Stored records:

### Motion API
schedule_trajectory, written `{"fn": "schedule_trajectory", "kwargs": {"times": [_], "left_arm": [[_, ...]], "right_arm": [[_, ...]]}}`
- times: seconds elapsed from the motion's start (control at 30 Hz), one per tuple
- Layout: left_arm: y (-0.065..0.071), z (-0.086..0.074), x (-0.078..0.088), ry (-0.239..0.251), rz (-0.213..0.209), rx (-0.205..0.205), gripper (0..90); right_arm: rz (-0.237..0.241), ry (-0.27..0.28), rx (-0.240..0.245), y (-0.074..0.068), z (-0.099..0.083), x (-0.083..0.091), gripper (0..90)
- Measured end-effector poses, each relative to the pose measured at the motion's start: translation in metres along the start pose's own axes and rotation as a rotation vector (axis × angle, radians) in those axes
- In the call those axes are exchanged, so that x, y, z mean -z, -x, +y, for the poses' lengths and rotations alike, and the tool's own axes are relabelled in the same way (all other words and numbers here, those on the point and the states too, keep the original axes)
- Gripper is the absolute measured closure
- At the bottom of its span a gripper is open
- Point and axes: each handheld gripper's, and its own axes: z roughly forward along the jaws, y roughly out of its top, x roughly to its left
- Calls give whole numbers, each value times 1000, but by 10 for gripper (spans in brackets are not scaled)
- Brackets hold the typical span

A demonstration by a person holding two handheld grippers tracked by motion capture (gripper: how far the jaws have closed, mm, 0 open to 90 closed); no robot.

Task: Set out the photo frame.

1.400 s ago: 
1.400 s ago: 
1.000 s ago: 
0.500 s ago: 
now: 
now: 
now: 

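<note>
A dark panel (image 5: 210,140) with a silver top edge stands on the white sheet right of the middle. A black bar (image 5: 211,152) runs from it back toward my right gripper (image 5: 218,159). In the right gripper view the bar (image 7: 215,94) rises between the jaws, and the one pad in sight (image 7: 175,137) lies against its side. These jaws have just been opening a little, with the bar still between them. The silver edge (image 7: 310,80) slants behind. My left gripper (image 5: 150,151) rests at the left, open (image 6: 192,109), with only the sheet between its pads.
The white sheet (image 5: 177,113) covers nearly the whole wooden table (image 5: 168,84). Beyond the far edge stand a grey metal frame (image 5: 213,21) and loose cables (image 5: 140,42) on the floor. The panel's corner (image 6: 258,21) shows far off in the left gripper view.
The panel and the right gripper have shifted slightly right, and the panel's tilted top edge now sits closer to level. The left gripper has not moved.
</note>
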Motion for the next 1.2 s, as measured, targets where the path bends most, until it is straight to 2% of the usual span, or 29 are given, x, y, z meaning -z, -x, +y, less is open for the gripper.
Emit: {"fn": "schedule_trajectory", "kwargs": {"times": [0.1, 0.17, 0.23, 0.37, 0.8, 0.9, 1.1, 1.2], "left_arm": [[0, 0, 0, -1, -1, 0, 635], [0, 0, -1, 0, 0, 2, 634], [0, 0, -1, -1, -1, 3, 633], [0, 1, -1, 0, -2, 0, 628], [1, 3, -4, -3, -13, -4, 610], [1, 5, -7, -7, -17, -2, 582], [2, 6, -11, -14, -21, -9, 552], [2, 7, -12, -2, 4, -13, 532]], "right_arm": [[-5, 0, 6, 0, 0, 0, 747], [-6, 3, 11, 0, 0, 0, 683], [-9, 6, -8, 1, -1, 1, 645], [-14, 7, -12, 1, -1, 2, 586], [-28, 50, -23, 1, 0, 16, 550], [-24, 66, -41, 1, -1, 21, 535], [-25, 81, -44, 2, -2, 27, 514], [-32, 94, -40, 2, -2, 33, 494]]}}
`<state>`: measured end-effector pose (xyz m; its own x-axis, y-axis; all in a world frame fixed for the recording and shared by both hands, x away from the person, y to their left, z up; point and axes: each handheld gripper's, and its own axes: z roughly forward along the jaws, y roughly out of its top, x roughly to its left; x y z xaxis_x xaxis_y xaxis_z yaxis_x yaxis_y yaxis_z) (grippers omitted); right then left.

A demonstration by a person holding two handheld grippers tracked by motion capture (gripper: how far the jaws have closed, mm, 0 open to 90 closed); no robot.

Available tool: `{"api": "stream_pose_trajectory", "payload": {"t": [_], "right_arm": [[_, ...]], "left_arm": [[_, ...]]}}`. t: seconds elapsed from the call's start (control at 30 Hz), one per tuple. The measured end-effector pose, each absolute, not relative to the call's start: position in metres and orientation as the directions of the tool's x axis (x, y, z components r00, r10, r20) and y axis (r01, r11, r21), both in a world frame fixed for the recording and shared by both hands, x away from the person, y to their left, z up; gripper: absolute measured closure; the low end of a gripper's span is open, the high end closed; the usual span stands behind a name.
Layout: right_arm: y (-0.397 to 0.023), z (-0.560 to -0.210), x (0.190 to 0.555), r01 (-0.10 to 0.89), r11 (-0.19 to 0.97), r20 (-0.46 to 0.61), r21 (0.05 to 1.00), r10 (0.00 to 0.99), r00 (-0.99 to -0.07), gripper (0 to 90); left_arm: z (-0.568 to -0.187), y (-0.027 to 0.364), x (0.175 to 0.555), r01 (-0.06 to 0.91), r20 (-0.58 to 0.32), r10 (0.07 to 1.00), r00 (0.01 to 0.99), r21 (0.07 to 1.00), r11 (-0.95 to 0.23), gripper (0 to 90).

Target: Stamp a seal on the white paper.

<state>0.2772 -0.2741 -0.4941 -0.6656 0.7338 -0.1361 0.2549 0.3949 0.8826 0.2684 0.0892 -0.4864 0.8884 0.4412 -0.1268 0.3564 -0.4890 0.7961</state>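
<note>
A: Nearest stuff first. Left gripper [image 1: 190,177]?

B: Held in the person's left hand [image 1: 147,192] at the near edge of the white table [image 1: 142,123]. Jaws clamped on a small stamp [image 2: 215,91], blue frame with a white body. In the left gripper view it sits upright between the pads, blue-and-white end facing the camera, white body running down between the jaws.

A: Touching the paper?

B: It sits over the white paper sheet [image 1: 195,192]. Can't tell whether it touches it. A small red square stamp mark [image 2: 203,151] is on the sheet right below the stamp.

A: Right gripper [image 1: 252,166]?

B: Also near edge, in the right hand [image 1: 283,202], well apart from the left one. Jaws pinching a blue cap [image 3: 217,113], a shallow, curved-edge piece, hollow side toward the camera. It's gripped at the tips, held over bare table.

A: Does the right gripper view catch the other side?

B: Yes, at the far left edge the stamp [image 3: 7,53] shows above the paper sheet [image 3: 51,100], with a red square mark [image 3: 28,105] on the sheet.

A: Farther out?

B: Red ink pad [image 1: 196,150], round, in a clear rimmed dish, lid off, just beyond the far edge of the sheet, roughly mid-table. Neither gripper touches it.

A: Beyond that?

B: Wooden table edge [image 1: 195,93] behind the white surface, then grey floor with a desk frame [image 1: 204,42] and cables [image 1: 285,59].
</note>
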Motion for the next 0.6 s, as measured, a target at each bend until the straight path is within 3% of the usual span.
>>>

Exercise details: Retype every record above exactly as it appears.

Reply:
### Motion API
schedule_trajectory, written `{"fn": "schedule_trajectory", "kwargs": {"times": [_], "left_arm": [[_, ...]], "right_arm": [[_, ...]]}}`
- times: seconds elapsed from the motion's start (control at 30 Hz), one per tuple
- Layout: left_arm: y (-0.065..0.071), z (-0.086..0.074), x (-0.078..0.088), ry (-0.239..0.251), rz (-0.213..0.209), rx (-0.205..0.205), gripper (0..90); right_arm: rz (-0.237..0.241), ry (-0.27..0.28), rx (-0.240..0.245), y (-0.074..0.068), z (-0.099..0.083), x (-0.083..0.091), gripper (0..90)
- Measured end-effector poses, each relative to the pose measured at the motion's start: translation in metres along the start pose's own axes and rotation as a rotation vector (axis × angle, radians) in those axes
- In the call those axes are exchanged, so that x, y, z mean -z, -x, +y, for the poses' lengths and rotations alike, and the tool's own axes are relabelled in the same way (all other words and numbers here, those on the point and the states too, keep the original axes)
- Gripper is the absolute measured closure
- At the bottom of its span a gripper is open
- Point and axes: each handheld gripper's, and its own axes: z roughly forward along the jaws, y roughly out of its top, x roughly to its left
- Calls give whole numbers, each value times 1000, but by 10 for gripper (spans in brackets are not scaled)
- Brackets hold the typical span

A demonstration by a person holding two handheld grippers tracked by motion capture (gripper: how far the jaws have closed, mm, 0 open to 90 closed); no robot.

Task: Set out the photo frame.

1.400 s ago: 
1.400 s ago: 
1.000 s ago: 
0.500 s ago: 
now: 
now: 
now: 

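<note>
A dark panel (image 5: 210,140) with a silver top edge stands on the white sheet right of the middle. A black bar (image 5: 211,152) runs from it back toward my right gripper (image 5: 218,159). In the right gripper view the bar (image 7: 215,94) rises between the jaws, and the one pad in sight (image 7: 175,137) lies against its side. These jaws have just been opening a little, with the bar still between them. The silver edge (image 7: 310,80) slants behind. My left gripper (image 5: 150,151) rests at the left, open (image 6: 192,109), with only the sheet between its pads.
The white sheet (image 5: 177,113) covers nearly the whole wooden table (image 5: 168,84). Beyond the far edge stand a grey metal frame (image 5: 213,21) and loose cables (image 5: 140,42) on the floor. The panel's corner (image 6: 258,21) shows far off in the left gripper view.
The panel and the right gripper have shifted slightly right, and the panel's tilted top edge now sits closer to level. The left gripper has not moved.
</note>
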Motion for the next 1.2 s, as measured, targets where the path bends most, until it is straight to 2% of the usual span, or 29 are given, x, y, z meaning -z, -x, +y, less is open for the gripper.
Emit: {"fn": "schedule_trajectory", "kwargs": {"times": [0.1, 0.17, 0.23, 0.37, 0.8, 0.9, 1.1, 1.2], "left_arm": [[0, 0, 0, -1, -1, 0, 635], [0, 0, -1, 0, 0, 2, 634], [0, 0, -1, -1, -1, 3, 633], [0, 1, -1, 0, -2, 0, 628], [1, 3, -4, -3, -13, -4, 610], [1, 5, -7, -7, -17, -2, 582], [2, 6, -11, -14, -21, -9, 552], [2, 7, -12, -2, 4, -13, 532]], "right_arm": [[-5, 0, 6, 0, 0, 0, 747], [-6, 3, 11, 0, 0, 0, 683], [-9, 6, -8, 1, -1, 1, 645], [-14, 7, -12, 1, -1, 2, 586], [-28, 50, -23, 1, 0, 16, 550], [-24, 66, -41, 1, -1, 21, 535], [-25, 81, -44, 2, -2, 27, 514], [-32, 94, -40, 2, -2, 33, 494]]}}
`<state>`: measured end-effector pose (xyz m; its own x-axis, y-axis; all in a world frame fixed for the recording and shared by both hands, x away from the person, y to their left, z up; point and axes: each handheld gripper's, and its own axes: z roughly forward along the jaws, y roughly out of its top, x roughly to its left; x y z xaxis_x xaxis_y xaxis_z yaxis_x yaxis_y yaxis_z) (grippers omitted); right then left.

A demonstration by a person holding two handheld grippers tracked by motion capture (gripper: how far the jaws have closed, mm, 0 open to 90 closed); no robot.

Available tool: `{"api": "stream_pose_trajectory", "payload": {"t": [_], "right_arm": [[_, ...]], "left_arm": [[_, ...]]}}`. t: seconds elapsed from the call's start (control at 30 Hz), one per tuple. The measured end-effector pose, each absolute, not relative to the call's start: position in metres and orientation as the directions of the tool's x axis (x, y, z components r00, r10, r20) and y axis (r01, r11, r21), both in a world frame fixed for the recording and shared by both hands, x away from the person, y to their left, z up; gripper: absolute measured closure; the low end of a gripper's span is open, the high end closed; the usual span stands behind a name.
Layout: right_arm: y (-0.397 to 0.023), z (-0.560 to -0.210), x (0.190 to 0.555), r01 (-0.10 to 0.89), r11 (-0.19 to 0.97), r20 (-0.46 to 0.61), r21 (0.05 to 1.00), r10 (0.00 to 0.99), r00 (-0.99 to -0.07), gripper (0 to 90); left_arm: z (-0.568 to -0.187), y (-0.027 to 0.364), x (0.175 to 0.555), r01 (-0.06 to 0.91), r20 (-0.58 to 0.32), r10 (0.07 to 1.00), r00 (0.01 to 0.99), r21 (0.07 to 1.00), r11 (-0.95 to 0.23), gripper (0 to 90).

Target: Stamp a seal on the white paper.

<state>0.2772 -0.2741 -0.4941 -0.6656 0.7338 -0.1361 0.2549 0.3949 0.8826 0.2684 0.0892 -0.4864 0.8884 0.4412 -0.1268 0.3564 -0.4890 0.7961</state>
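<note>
A: Nearest stuff first. Left gripper [image 1: 190,177]?

B: Held in the person's left hand [image 1: 147,192] at the near edge of the white table [image 1: 142,123]. Jaws clamped on a small stamp [image 2: 215,91], blue frame with a white body. In the left gripper view it sits upright between the pads, blue-and-white end facing the camera, white body running down between the jaws.

A: Touching the paper?

B: It sits over the white paper sheet [image 1: 195,192]. Can't tell whether it touches it. A small red square stamp mark [image 2: 203,151] is on the sheet right below the stamp.

A: Right gripper [image 1: 252,166]?

B: Also near edge, in the right hand [image 1: 283,202], well apart from the left one. Jaws pinching a blue cap [image 3: 217,113], a shallow, curved-edge piece, hollow side toward the camera. It's gripped at the tips, held over bare table.

A: Does the right gripper view catch the other side?

B: Yes, at the far left edge the stamp [image 3: 7,53] shows above the paper sheet [image 3: 51,100], with a red square mark [image 3: 28,105] on the sheet.

A: Farther out?

B: Red ink pad [image 1: 196,150], round, in a clear rimmed dish, lid off, just beyond the far edge of the sheet, roughly mid-table. Neither gripper touches it.

A: Beyond that?

B: Wooden table edge [image 1: 195,93] behind the white surface, then grey floor with a desk frame [image 1: 204,42] and cables [image 1: 285,59].
</note>
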Motion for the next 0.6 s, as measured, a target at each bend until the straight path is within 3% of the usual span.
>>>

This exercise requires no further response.